### Exercise instructions:
Copy exactly, and copy only, the lines from the one bearing "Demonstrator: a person" through the final line of the records.
(Beginning of Material for this exercise)
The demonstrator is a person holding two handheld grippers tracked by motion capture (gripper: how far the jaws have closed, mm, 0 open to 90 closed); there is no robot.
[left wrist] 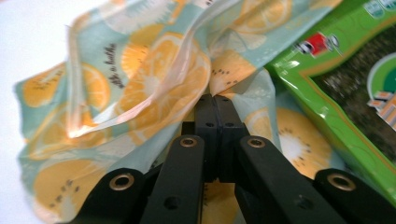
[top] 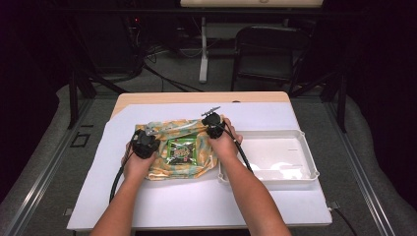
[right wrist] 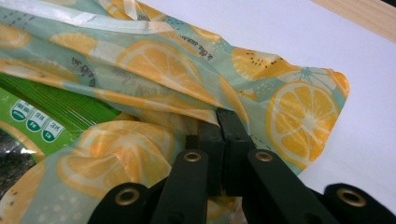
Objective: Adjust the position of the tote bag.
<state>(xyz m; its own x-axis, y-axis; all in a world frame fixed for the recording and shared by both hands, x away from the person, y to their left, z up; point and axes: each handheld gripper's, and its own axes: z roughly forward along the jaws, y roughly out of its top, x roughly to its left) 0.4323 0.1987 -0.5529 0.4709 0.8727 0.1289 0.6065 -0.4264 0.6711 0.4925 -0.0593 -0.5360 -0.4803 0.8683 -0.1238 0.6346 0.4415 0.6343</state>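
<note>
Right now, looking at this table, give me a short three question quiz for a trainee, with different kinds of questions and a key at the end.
1. True or false: the left gripper and the right gripper are each shut on the citrus-print bag.
2. Multiple choice: where does the white tray sit relative to the bag? A) on the person's right of it B) on the person's left of it C) underneath it
3. Fill in: the packet lying in the middle of the bag is mostly ____ in colour.

Key: 1 true; 2 A; 3 green
</note>
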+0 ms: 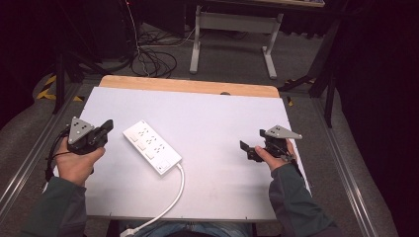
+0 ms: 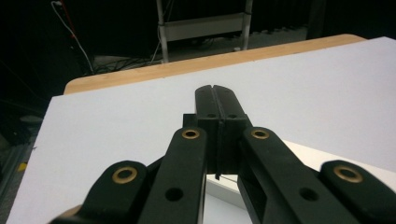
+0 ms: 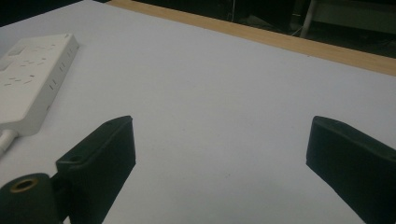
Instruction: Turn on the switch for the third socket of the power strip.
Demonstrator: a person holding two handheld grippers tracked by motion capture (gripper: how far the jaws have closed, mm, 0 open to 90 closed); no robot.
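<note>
Left gripper sits at the left edge of the white surface, held in the person's left hand, its jaws pressed together with nothing between them; the left gripper view shows the two black jaws meeting along a thin seam, which the high view is too small to show. Just right of it lies a white power strip, nearer the left edge than the right. Its long axis runs diagonally, from the far left toward the near right, and its white cable leaves the near-right end and curves off over the near edge. The right gripper view shows the sockets on its top face and small slots along its side. Well apart from it, near the right edge, the right gripper rests in the right hand, jaws spread wide and empty, pointing left toward the strip.
</note>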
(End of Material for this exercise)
### Solved exercise:
Demonstrator: a person holding two handheld grippers tracked by motion capture (gripper: how far the jaws have closed, mm, 0 open to 90 closed); no robot.
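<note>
Left gripper sits at the left edge of the white surface, held in the person's left hand, its jaws pressed together with nothing between them; the left gripper view shows the two black jaws meeting along a thin seam, which the high view is too small to show. Just right of it lies a white power strip, nearer the left edge than the right. Its long axis runs diagonally, from the far left toward the near right, and its white cable leaves the near-right end and curves off over the near edge. The right gripper view shows the sockets on its top face and small slots along its side. Well apart from it, near the right edge, the right gripper rests in the right hand, jaws spread wide and empty, pointing left toward the strip.
</note>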

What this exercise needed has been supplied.